In the vital areas of conservation and new technology for alternate energy sources, the seven have wasted more time by creating unneeded new bureaucracies. Energy-saving efforts will be "monitored by a high-level group of national representatives, the European Community Commission, and the Organization for Economic Co-operation and Development (OECD)." The search for alternate energy sources will be reviewed by "an international technology group linked to the OECD, the International Energy Agency (IEA) and other appropriate international organizations." This superbody will review individual country action and report on the need for international collaboration, including financing.

Why not merely broaden the authority of the IEA? This group, an arm of OECD, has already done extensive surveys of the conservation efforts in 19 OECD countries. It has initiated several projects in solar energy development, coal technology, enhanced recovery processes for oil, and geothermal energy.

There is no time to fuss around setting up new agencies. Nor, surely, is there need for study about whether or not collaborative effort is required to develop alternate energy sources. All members of IEA should pool their knowledge and resources in a crash program designed to achieve more efficient extraction of oil from oil sands, develop the energy potential of biomass and the sun, and improve the utilization of coal.
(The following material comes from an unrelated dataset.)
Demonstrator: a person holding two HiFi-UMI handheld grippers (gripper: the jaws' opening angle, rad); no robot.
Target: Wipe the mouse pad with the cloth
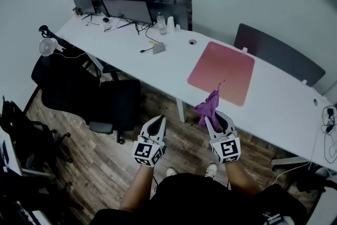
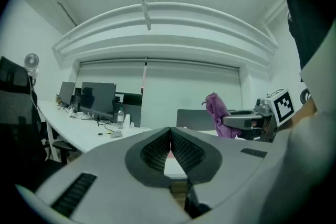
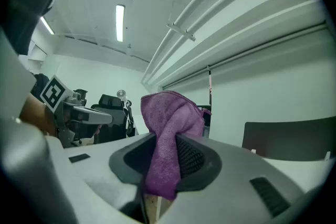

The seven, and indeed all OECD members, should assign top energy experts to an IEA council to organize such an effort. Each country should divert a portion of its energy budget to an IEA-administered fund to get a program going.

The seven were also disappointingly hesitant about pressing home to Opec the frightening international economic consequences of soaring oil prices. The summit leaders said they "remain ready to examine with oil-producing countries how to define supply and demand prospects on the world oil market." Remain ready? Do the seven really expect the oil sheiks to come to them? The industrialized nations - it will have to be the OECD now, since the big seven won't meet again until next year in Venice - must set out some blunt economic truths to Opec before the oil cartel next meets in September (when another price increase is likely).

Opec needs a face-to-face explanation of the havoc wrought by its price increases. If the oil-producing countries' plan is to so cripple the industrial economies that they can no longer afford to buy oil, they are going about it in precisely the right way.